#### PROBLEM STATEMENT:
Everything in the listing below has to be repeated exactly, except the pictures.

· · · ·

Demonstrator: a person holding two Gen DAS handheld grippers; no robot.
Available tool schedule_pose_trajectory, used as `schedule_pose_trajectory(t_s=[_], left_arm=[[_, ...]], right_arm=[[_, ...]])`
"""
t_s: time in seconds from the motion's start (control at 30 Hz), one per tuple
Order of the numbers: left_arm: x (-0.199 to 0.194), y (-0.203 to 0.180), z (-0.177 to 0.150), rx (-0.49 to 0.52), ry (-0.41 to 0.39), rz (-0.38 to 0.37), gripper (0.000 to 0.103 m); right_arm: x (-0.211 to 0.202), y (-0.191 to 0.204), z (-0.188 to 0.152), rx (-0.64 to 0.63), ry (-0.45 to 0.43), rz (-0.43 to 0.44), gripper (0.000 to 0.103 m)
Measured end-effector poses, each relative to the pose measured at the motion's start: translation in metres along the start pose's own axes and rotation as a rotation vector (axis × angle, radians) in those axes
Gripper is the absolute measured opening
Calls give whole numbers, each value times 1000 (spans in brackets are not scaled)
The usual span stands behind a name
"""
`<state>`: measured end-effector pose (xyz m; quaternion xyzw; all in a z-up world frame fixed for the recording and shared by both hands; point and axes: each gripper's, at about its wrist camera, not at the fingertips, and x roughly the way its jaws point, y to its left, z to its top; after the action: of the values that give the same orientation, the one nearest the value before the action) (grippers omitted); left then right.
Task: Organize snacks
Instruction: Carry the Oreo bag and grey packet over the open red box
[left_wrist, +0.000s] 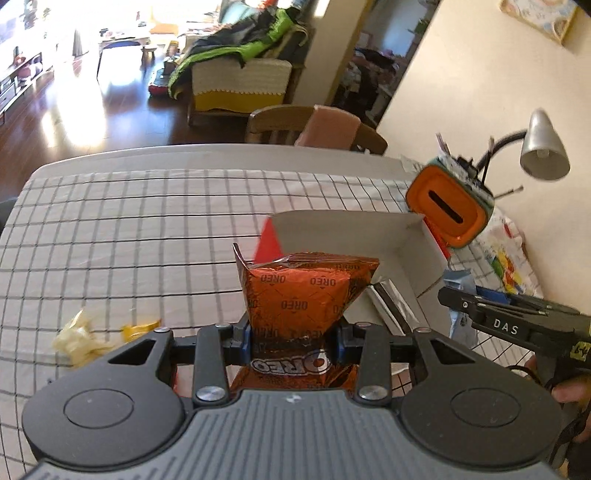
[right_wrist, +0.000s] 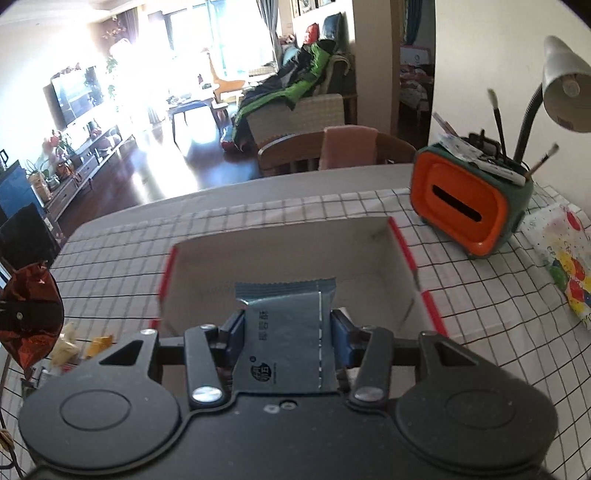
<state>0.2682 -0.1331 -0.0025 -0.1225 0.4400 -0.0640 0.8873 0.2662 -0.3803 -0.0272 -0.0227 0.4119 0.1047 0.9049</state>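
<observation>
The shiny orange foil Oreo packet (left_wrist: 299, 295) sits at lower centre of the left wrist view, pinched between the blue pads of the left claw (left_wrist: 295, 341), whose jaws are closed narrowly onto it and hold it above the checked worktop (left_wrist: 129, 229). In the right wrist view, the grey-blue flat snack sachet (right_wrist: 288, 325) is gripped the same way at lower centre by the right claw (right_wrist: 288, 339), just in front of the open white cardboard box with red edges (right_wrist: 280, 243). At the lower left of the left wrist view, crumpled yellow wrappers (left_wrist: 88, 339) lie on the cloth. Toward the upper right stand an orange-fronted green desk organiser (right_wrist: 465, 206) with brushes and a grey gooseneck lamp (right_wrist: 565, 88).
</observation>
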Motion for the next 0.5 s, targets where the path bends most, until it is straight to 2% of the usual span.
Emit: schedule_pose_trajectory(t_s=[0.2, 0.3, 0.5], left_arm=[[44, -37, 14, 46, 62, 25, 38], [65, -53, 20, 70, 79, 66, 38], [110, -73, 35, 63, 155, 103, 38]], right_arm=[[21, -27, 2, -32, 46, -14, 47], [39, -34, 4, -68, 92, -17, 47], [69, -40, 0, -113, 170, -8, 47]])
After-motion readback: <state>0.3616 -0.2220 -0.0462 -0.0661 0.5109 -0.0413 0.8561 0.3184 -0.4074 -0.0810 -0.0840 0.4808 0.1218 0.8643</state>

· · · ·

#### RESULT FOR THIS EXERCISE:
Demonstrator: a person holding two Gen DAS handheld grippers; no robot.
Available tool schedule_pose_trajectory, used as `schedule_pose_trajectory(t_s=[_], left_arm=[[_, ...]], right_arm=[[_, ...]])`
"""
t_s: time in seconds from the motion's start (control at 30 Hz), one per tuple
Order of the numbers: left_arm: x (-0.199 to 0.194), y (-0.203 to 0.180), z (-0.177 to 0.150), rx (-0.49 to 0.52), ry (-0.41 to 0.39), rz (-0.38 to 0.37), gripper (0.000 to 0.103 m); right_arm: x (-0.211 to 0.202), y (-0.191 to 0.204), z (-0.188 to 0.152), rx (-0.64 to 0.63), ry (-0.45 to 0.43), rz (-0.43 to 0.44), gripper (0.000 to 0.103 m)
Measured end-effector poses, each relative to the pose measured at the motion's start: translation in metres along the start pose's own axes and rotation as a rotation vector (axis × angle, radians) in those axes
Gripper is the absolute measured opening
Calls give whole numbers, each value times 1000 (spans in brackets are not scaled)
The usual span stands behind a name
"""
`<state>`: measured end-effector pose (xyz m; quaternion xyzw; all in a z-up world frame fixed for the recording and shared by both hands; point and axes: each gripper's, at about its wrist camera, not at the fingertips, and x roughly the way its jaws point, y to its left, z to its top; after the action: of the values that give the same orientation, the one nearest the value before the action) (grippers omitted); left then right.
Task: Organize snacks
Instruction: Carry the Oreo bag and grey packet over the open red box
[left_wrist, +0.000s] 
[right_wrist, +0.000s] 
<state>0.2682 -0.1331 -0.0025 -0.1225 0.4400 -0.0640 0.8873 0.2662 -0.3803 -0.0272 -0.0227 0.4119 0.1047 0.9049</state>
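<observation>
The shiny orange foil Oreo packet (left_wrist: 299, 295) sits at lower centre of the left wrist view, pinched between the blue pads of the left claw (left_wrist: 295, 341), whose jaws are closed narrowly onto it and hold it above the checked worktop (left_wrist: 129, 229). In the right wrist view, the grey-blue flat snack sachet (right_wrist: 288, 325) is gripped the same way at lower centre by the right claw (right_wrist: 288, 339), just in front of the open white cardboard box with red edges (right_wrist: 280, 243). At the lower left of the left wrist view, crumpled yellow wrappers (left_wrist: 88, 339) lie on the cloth. Toward the upper right stand an orange-fronted green desk organiser (right_wrist: 465, 206) with brushes and a grey gooseneck lamp (right_wrist: 565, 88).
</observation>
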Motion for the next 0.5 s, targets where the path bends most, until it is straight to 2% of the usual span.
Emit: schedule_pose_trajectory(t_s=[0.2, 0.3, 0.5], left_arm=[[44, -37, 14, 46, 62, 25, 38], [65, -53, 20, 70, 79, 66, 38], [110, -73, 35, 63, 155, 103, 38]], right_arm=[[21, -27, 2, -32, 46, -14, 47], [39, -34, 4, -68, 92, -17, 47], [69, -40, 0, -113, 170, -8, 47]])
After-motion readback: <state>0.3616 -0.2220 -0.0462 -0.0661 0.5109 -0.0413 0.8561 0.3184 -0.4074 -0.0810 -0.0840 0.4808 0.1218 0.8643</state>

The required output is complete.